Am Fam Physician. 2022;105(3):315-316
Author disclosure: No relevant financial relationships.
Case Scenario
A female colleague in my clinic recently retired, and her patients were transferred to the care of two other physicians, one of whom is a man. One of my retired colleague’s patients is L.P., a woman in her fifties who has been treated in my clinic for nearly a decade. L.P. has requested that her care be assigned to the female physician, with the explanation that she has always had a female physician and that she feels more comfortable discussing her health with a woman. Although the transfer is possible, the remaining female physician in my clinic is already overburdened, whereas the male physician to whom this patient was reassigned has multiple open spaces on his patient panel. Does my clinic have an ethical obligation to honor this patient’s request for a female physician?
Commentary
Many patients have personal preferences regarding their choice of physicians. These may include personal factors such as the physician’s race, ethnicity, religion, gender, sexual orientation, or age. The literary critic Anatole Broyard, who confessed to harboring his own biases when choosing doctors, famously wrote that “to be sick brings out all our prejudices and primitive feelings.”1 These patient preferences, and requests to accommodate them, occur on a continuum from those that our society views as reasonable to others that are considered pernicious.2 Some preferences may be grounded in specific personal experience and prove clinically relevant; for example, a patient who is the victim of a race-based hate crime might have trouble engaging with a physician of the same racial background as the perpetrator. Other requests, often shaped by historical context and group identity, reflect subjective levels of patient discomfort. For instance, a Black patient might request for a referral for a Black mental health professional because the patient believes that a White mental health professional cannot meaningfully understand the patient’s life experiences. Similarly, a Palestinian patient might raise concerns about seeing an Israeli physician, or a veteran of the Vietnam War might object to being cared for by a Vietnamese-American physician. At the extreme, such requests may reflect outright animosity toward specific groups based on false beliefs about integrity or competence. Barring rare cases of clinical necessity—such as a patient who has psychosis who harbors a delusion that nurses of a certain background are poisoning them—the canons of medical ethics generally forbid accommodating animus-based requests. Under some circumstances, accommodating such requests might violate federal law in light of protections against discrimination laid out in the Civil Rights Act of 1964.3 Health care professionals may even have a moral duty to educate the patient that such discrimination is ill-founded and will not be tolerated. Unfortunately, higher-income or influential patients are often able to make such choices through access to private physicians. Thus, many ethical and legal limitations restricting the choice of a physician affect only marginalized or low- and middle-income patients.
GENDER
Evidence suggests that overall, both male and female patients prefer physicians of their own gender.4 The strength of preference varies considerably by patient gender and physician specialty. A strong association exists between female gender and a preference for female primary care physicians.5 These differences may be related to differences in communication style between male and female physicians.6 They may also reflect different cultural values regarding what is considered appropriate for gender roles and when physical contact between individuals of different genders is permissible, given that preferences are stronger for certain interventions than others.
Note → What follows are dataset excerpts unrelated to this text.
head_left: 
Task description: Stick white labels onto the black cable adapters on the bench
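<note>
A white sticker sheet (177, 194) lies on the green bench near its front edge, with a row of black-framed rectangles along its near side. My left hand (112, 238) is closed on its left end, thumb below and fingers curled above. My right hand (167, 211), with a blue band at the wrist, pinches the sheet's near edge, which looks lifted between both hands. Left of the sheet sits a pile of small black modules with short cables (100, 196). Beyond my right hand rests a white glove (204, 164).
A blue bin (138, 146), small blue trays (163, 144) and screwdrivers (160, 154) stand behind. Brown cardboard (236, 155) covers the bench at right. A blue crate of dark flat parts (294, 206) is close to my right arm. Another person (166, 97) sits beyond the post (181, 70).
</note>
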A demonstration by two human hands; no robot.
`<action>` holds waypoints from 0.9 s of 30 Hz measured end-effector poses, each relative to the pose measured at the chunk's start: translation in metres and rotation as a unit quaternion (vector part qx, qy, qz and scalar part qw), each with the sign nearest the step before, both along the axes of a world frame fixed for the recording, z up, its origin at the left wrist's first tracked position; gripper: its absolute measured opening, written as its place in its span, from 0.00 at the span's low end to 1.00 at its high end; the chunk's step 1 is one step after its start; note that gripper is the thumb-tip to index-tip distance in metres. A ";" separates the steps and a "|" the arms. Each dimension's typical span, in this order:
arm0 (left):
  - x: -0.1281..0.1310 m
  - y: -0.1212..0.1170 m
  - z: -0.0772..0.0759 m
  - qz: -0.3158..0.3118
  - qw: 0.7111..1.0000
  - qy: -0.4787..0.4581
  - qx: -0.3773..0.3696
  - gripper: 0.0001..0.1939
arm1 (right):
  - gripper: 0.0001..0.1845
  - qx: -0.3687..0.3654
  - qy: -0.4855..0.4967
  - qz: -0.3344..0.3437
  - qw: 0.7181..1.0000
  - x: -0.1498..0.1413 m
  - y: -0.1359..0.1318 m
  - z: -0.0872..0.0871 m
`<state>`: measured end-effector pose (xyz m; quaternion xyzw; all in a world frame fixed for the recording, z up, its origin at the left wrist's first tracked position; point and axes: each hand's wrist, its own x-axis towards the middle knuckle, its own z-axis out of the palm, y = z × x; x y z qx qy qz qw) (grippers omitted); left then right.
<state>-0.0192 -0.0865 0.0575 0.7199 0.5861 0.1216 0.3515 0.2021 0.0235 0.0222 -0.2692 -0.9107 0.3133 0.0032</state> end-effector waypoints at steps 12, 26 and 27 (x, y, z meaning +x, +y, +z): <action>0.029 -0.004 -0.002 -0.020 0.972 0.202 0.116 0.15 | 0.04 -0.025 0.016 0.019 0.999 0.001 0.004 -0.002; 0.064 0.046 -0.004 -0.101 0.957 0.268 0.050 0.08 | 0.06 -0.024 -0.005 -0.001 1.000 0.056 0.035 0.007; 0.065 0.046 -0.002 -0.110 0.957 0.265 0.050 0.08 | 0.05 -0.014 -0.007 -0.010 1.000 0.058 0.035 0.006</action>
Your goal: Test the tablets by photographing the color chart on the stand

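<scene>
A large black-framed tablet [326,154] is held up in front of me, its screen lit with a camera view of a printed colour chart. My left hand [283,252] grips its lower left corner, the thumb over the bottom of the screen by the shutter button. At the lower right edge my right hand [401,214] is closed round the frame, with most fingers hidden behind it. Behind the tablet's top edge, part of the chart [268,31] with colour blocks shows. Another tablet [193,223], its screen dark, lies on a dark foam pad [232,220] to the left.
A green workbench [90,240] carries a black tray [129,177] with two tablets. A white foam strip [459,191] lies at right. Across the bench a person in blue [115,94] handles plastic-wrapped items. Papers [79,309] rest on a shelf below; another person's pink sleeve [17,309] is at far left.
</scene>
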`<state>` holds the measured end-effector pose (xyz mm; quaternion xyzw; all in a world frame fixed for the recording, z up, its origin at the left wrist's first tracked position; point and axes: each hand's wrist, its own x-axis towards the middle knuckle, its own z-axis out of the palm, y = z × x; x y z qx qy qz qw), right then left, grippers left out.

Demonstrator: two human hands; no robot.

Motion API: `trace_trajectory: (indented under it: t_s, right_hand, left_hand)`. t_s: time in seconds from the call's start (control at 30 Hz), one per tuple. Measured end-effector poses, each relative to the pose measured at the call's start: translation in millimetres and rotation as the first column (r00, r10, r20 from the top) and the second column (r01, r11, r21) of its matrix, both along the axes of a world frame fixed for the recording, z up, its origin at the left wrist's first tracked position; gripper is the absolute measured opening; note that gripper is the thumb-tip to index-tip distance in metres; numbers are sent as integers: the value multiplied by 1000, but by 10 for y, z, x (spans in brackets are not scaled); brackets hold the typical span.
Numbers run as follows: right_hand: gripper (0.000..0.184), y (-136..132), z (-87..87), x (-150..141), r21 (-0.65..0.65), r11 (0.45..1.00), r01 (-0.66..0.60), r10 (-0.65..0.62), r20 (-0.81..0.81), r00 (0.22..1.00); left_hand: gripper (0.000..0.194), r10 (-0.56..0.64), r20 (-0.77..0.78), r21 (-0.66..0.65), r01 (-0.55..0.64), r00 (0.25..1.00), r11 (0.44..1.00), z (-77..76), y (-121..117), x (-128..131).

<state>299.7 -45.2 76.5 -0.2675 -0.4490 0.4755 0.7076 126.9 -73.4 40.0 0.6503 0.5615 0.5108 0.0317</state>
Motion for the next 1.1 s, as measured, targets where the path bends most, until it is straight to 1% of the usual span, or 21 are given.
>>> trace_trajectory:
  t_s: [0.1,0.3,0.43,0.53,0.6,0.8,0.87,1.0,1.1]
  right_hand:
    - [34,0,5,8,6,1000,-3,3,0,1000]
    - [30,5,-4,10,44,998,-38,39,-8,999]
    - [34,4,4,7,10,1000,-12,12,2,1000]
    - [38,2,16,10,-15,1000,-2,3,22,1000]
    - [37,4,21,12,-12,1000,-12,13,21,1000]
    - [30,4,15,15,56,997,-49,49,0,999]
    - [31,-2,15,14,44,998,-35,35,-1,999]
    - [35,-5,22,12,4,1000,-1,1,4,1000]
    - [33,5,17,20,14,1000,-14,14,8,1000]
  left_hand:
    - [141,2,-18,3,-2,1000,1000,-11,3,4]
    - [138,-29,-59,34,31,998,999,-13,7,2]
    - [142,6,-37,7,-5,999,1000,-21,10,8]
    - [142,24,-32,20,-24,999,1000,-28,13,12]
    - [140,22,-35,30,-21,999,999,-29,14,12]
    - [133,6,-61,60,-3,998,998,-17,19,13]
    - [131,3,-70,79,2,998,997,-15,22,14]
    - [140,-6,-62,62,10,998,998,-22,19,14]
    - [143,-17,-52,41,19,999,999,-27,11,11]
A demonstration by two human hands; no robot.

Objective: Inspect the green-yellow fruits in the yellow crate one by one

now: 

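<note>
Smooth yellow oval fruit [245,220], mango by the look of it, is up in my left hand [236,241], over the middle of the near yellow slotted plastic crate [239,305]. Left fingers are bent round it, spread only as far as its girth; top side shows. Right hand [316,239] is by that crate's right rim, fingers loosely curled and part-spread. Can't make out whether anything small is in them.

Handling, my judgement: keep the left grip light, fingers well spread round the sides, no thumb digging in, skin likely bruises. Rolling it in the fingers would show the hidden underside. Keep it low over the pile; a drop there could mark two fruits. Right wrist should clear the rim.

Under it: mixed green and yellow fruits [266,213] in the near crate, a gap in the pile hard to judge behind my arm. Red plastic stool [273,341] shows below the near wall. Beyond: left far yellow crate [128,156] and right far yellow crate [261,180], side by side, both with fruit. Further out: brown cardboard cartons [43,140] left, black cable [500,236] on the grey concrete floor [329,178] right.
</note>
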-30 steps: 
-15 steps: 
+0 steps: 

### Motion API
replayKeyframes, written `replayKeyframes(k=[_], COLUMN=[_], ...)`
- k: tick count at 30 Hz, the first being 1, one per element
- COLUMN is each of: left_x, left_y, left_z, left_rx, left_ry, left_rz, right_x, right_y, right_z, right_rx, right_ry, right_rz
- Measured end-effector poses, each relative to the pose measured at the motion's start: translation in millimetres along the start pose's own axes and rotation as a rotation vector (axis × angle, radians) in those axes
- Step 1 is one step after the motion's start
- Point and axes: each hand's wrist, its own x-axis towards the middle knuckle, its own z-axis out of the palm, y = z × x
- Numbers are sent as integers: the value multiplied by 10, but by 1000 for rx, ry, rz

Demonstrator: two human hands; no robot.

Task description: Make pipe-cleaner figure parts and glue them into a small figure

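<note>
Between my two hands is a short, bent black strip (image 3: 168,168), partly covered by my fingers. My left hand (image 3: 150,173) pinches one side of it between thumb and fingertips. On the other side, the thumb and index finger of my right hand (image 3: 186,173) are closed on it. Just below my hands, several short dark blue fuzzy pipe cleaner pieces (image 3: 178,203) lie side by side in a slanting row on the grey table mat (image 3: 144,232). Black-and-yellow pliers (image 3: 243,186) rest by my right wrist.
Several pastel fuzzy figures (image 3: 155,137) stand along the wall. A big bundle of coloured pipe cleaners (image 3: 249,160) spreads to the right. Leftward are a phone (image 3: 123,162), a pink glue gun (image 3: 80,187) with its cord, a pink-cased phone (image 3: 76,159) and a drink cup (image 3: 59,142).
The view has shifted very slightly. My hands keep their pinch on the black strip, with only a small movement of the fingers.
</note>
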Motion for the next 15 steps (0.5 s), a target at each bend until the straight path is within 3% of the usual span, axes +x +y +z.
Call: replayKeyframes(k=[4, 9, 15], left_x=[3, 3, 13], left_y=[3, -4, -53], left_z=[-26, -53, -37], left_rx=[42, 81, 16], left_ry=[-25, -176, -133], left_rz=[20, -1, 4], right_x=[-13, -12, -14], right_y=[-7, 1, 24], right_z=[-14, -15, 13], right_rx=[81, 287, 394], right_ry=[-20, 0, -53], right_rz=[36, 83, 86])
Gender-grouping practices are often more broadly accepted than those involving most other demographic-based attributes. Our society tolerates, correctly or incorrectly, a range of social conventions based on gender segregation, such as assigning patients to rooms in hospitals and nursing facilities. Even the Supreme Court has imposed a lower bar for laws that make distinctions based on gender than those that do so by race or religion.7 Furthermore, requests for female physicians may have a positive societal significance in contradistinction to requests for male physicians because women historically have been marginalized in medicine. From a professional and organizational perspective, preference for a female physician may be interpreted as empowering, supporting women with expanded opportunities that may help reverse a legacy of discrimination. Honoring requests for male health care professionals could, in this context, be interpreted as merely reinforcing the status quo. An exception might apply in a female-majority field such as obstetrics, where overwhelming patient preferences for female physicians could potentially deter men from pursuing careers in this specialty.